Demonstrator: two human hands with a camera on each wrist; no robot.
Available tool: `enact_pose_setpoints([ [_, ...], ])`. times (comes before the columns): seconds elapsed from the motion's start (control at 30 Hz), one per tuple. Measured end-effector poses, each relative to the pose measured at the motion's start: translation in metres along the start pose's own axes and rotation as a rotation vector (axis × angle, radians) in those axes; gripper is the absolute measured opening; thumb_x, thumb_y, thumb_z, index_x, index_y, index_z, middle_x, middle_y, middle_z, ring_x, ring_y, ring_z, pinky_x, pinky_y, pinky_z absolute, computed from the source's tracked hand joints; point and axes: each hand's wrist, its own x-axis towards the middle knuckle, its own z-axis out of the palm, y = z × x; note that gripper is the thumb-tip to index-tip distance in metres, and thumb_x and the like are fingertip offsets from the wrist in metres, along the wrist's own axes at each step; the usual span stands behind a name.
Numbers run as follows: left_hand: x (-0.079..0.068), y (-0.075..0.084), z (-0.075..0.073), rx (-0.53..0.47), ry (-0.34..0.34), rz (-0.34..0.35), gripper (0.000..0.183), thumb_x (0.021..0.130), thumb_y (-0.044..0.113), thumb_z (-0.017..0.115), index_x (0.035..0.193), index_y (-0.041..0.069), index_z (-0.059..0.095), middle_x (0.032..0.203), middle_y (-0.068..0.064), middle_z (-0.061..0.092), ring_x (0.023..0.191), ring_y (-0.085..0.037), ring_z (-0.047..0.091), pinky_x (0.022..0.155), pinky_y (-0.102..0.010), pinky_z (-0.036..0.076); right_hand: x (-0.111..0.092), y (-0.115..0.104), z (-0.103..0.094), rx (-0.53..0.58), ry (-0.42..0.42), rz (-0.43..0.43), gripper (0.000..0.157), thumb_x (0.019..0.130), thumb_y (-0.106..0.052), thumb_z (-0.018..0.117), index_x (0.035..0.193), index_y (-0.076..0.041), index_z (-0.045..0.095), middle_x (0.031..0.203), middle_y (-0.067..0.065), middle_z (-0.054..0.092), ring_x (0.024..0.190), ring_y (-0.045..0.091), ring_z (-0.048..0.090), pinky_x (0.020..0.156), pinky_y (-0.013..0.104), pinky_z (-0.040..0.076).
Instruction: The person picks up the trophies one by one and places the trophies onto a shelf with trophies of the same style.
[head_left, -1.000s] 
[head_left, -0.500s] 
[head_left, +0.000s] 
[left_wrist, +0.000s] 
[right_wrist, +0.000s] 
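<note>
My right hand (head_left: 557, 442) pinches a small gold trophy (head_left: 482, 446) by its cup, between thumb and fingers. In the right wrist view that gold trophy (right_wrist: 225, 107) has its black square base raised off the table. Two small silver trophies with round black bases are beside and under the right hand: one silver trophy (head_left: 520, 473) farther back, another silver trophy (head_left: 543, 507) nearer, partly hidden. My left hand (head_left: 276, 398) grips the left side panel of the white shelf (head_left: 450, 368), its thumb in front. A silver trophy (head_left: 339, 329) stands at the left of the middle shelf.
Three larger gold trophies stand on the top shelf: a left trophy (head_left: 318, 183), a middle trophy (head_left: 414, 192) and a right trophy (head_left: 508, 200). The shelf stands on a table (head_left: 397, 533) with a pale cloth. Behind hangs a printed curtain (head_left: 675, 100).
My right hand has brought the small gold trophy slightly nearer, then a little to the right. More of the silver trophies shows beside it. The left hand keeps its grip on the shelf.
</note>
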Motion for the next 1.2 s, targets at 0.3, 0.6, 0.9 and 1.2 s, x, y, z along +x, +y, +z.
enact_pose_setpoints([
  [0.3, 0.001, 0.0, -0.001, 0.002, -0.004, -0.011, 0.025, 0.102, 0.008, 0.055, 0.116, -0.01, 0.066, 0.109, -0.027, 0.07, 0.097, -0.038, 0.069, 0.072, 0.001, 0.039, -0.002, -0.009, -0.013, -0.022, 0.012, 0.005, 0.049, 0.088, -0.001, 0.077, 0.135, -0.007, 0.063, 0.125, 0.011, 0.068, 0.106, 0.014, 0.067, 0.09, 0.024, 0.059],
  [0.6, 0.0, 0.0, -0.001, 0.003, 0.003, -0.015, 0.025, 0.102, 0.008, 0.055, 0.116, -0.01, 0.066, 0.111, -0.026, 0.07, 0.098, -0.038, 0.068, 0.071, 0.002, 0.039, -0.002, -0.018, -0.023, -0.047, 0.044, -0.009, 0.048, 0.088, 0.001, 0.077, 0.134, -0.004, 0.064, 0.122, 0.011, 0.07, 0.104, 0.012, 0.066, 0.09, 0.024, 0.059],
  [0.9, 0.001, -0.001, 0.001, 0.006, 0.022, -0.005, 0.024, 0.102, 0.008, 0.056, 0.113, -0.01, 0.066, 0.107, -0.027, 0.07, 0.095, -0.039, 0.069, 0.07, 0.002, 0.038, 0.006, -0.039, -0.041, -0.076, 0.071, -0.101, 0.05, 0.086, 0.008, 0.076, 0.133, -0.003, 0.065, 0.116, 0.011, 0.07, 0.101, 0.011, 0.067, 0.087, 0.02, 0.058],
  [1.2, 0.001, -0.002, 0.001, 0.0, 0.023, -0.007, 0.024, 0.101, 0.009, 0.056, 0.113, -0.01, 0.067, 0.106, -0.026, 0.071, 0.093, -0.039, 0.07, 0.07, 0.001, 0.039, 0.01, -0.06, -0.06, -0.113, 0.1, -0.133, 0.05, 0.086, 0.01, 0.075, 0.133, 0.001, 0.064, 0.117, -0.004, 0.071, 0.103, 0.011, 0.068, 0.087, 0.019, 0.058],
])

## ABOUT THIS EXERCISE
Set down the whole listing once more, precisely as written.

## SOLUTION BELOW
Demonstrator: two human hands with a camera on each wrist; no robot.
Available tool: `enact_pose_setpoints([ [_, ...], ])`. times (comes before the columns): seconds elapsed from the motion's start (control at 30 Hz), one per tuple. Measured end-effector poses, each relative to the pose measured at the motion's start: translation in metres along the start pose's own axes and rotation as a rotation vector (axis × angle, radians) in those axes; gripper is the absolute measured opening; thumb_x, thumb_y, thumb_z, index_x, index_y, index_z, middle_x, middle_y, middle_z, ring_x, ring_y, ring_z, pinky_x, pinky_y, pinky_z absolute, computed from the source's tracked hand joints; point and axes: each hand's wrist, its own x-axis towards the middle knuckle, its own z-axis out of the palm, y = z × x; note that gripper is the thumb-tip to index-tip distance in metres, and thumb_x and the like are fingertip offsets from the wrist in metres, along the wrist's own axes at each step; the usual span stands behind a name.
Numbers run as follows: left_hand: x (-0.079..0.068), y (-0.075..0.084), z (-0.075..0.073), rx (-0.53..0.47), ry (-0.34..0.34), rz (-0.34..0.35), gripper (0.000..0.183), thumb_x (0.021..0.130), thumb_y (-0.044..0.113), thumb_z (-0.017..0.115), index_x (0.035..0.193), index_y (-0.041..0.069), index_z (-0.059..0.095), middle_x (0.032..0.203), middle_y (-0.068..0.064), middle_z (-0.061..0.092), ring_x (0.023..0.191), ring_y (-0.085..0.037), ring_z (-0.047..0.091), pinky_x (0.022..0.155), pinky_y (-0.102..0.010), pinky_z (-0.036..0.076); right_hand: x (-0.111..0.092), y (-0.115..0.104), z (-0.103..0.094), rx (-0.53..0.58), ry (-0.42..0.42), rz (-0.43..0.43), gripper (0.000..0.157), thumb_x (0.019..0.130), thumb_y (-0.106..0.052), thumb_z (-0.018..0.117), index_x (0.035..0.193), index_y (-0.076..0.041), index_z (-0.045..0.095), middle_x (0.031..0.203), middle_y (-0.067..0.065), middle_z (-0.054..0.092), ring_x (0.024..0.190), ring_y (-0.045..0.091), ring_z (-0.048..0.090), pinky_x (0.020..0.156), pinky_y (-0.013..0.104), pinky_z (-0.040..0.076).
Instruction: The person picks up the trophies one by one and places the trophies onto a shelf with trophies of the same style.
[head_left, -1.000s] 
[head_left, -0.500s] 
[head_left, +0.000s] 
[left_wrist, +0.000s] 
[right_wrist, +0.000s] 
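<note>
My right hand (head_left: 557, 442) pinches a small gold trophy (head_left: 482, 446) by its cup, between thumb and fingers. In the right wrist view that gold trophy (right_wrist: 225, 107) has its black square base raised off the table. Two small silver trophies with round black bases are beside and under the right hand: one silver trophy (head_left: 520, 473) farther back, another silver trophy (head_left: 543, 507) nearer, partly hidden. My left hand (head_left: 276, 398) grips the left side panel of the white shelf (head_left: 450, 368), its thumb in front. A silver trophy (head_left: 339, 329) stands at the left of the middle shelf.
Three larger gold trophies stand on the top shelf: a left trophy (head_left: 318, 183), a middle trophy (head_left: 414, 192) and a right trophy (head_left: 508, 200). The shelf stands on a table (head_left: 397, 533) with a pale cloth. Behind hangs a printed curtain (head_left: 675, 100).
My right hand has brought the small gold trophy slightly nearer, then a little to the right. More of the silver trophies shows beside it. The left hand keeps its grip on the shelf.
</note>
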Motion for the next 1.2 s, targets at 0.3, 0.6, 0.9 and 1.2 s, x, y, z along +x, +y, +z.
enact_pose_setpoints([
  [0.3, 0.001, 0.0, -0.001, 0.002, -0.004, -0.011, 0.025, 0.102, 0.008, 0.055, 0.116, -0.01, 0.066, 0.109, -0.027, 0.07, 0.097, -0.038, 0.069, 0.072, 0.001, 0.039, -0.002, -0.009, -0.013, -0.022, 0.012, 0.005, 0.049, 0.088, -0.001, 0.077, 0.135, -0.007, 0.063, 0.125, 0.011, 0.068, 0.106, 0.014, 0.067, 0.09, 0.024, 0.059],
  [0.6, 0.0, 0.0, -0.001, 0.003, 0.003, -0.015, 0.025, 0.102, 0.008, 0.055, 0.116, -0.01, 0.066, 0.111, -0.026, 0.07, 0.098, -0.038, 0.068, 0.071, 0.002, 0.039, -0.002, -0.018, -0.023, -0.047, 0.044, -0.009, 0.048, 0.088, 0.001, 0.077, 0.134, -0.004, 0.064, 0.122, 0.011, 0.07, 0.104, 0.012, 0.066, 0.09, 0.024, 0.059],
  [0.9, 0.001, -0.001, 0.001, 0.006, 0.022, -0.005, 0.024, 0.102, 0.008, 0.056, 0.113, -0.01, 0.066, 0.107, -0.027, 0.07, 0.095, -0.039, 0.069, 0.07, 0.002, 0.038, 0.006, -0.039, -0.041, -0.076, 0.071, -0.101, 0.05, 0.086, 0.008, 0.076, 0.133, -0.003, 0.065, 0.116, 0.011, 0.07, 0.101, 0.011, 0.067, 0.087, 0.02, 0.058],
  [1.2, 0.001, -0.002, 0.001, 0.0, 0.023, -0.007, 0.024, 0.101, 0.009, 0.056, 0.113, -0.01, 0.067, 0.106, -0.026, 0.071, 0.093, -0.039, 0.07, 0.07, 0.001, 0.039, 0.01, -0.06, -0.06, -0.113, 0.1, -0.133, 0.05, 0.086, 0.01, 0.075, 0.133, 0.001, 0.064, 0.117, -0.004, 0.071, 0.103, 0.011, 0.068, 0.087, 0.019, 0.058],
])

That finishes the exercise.